- [Problem statement] Print nothing except the lines of the listing below from the line with "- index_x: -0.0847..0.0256" to the line with "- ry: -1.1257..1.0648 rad", each exactly as written, both ends included.

- [Recorded data]

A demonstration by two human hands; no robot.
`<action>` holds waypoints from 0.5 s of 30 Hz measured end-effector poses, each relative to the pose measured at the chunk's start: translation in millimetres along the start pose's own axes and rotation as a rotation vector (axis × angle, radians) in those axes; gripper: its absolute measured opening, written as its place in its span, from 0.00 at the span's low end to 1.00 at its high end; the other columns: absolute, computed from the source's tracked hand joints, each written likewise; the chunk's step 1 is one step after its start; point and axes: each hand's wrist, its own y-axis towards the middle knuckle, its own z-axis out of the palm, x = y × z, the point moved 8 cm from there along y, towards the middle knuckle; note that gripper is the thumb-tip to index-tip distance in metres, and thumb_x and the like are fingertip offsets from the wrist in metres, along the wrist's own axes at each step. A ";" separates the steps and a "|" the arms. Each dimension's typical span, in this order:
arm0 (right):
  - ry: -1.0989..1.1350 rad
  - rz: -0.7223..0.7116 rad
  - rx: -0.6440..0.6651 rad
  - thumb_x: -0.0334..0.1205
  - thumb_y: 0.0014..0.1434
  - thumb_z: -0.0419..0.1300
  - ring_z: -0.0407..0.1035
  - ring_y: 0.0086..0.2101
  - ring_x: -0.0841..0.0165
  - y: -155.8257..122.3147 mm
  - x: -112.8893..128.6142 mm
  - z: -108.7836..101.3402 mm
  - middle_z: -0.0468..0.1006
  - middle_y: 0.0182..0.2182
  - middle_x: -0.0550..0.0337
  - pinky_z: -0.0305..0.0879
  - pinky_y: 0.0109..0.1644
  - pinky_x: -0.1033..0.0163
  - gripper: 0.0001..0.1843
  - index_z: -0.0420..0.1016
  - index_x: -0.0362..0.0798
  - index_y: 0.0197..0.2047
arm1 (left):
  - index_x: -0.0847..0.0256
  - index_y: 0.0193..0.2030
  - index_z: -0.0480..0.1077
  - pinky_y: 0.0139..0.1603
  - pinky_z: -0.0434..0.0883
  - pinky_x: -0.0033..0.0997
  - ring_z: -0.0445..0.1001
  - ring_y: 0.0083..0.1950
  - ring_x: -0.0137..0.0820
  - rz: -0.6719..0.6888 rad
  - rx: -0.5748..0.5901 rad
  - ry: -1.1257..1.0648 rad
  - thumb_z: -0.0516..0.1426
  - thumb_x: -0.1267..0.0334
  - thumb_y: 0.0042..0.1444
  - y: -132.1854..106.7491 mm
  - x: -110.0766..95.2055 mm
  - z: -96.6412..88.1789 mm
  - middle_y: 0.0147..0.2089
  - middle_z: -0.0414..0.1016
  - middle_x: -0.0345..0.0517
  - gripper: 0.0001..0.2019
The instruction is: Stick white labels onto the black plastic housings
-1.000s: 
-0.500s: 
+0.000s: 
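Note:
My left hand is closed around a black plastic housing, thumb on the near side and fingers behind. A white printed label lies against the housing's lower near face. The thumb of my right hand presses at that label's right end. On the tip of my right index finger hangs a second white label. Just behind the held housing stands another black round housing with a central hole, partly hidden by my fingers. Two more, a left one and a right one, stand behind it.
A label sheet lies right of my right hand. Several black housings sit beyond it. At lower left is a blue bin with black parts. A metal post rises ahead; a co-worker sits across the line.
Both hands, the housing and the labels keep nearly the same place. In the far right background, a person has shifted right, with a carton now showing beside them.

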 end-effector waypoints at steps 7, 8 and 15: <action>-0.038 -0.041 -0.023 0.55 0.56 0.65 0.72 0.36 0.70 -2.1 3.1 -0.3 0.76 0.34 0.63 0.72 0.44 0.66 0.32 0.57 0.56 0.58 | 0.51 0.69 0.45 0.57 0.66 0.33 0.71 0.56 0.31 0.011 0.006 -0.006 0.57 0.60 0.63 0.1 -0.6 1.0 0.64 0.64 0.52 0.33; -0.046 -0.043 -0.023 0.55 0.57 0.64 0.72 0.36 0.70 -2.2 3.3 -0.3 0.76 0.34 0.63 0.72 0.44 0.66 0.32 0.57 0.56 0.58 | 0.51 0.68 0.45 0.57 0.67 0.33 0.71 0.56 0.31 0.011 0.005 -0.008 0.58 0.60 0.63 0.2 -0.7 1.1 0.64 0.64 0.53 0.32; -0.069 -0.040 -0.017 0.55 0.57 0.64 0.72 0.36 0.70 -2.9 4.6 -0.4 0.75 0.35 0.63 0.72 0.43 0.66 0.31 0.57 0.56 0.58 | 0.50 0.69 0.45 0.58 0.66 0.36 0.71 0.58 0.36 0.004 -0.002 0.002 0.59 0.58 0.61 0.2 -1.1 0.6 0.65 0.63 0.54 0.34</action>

- [Expected output]
  - index_x: -0.0847..0.0256
  - index_y: 0.0193..0.2030
  - index_z: -0.0480..0.1077
  - pinky_y: 0.0139..0.1603
  - pinky_z: -0.0434..0.0883
  - pinky_x: -0.0033..0.0997
  - ring_z: -0.0445..0.1001
  - ring_y: 0.0083..0.1950
  - ring_x: -0.0137..0.0820
  - rz: -0.6719..0.6888 rad
  - rx: -0.5748..0.5901 rad
  - ry: -1.1257..1.0648 rad

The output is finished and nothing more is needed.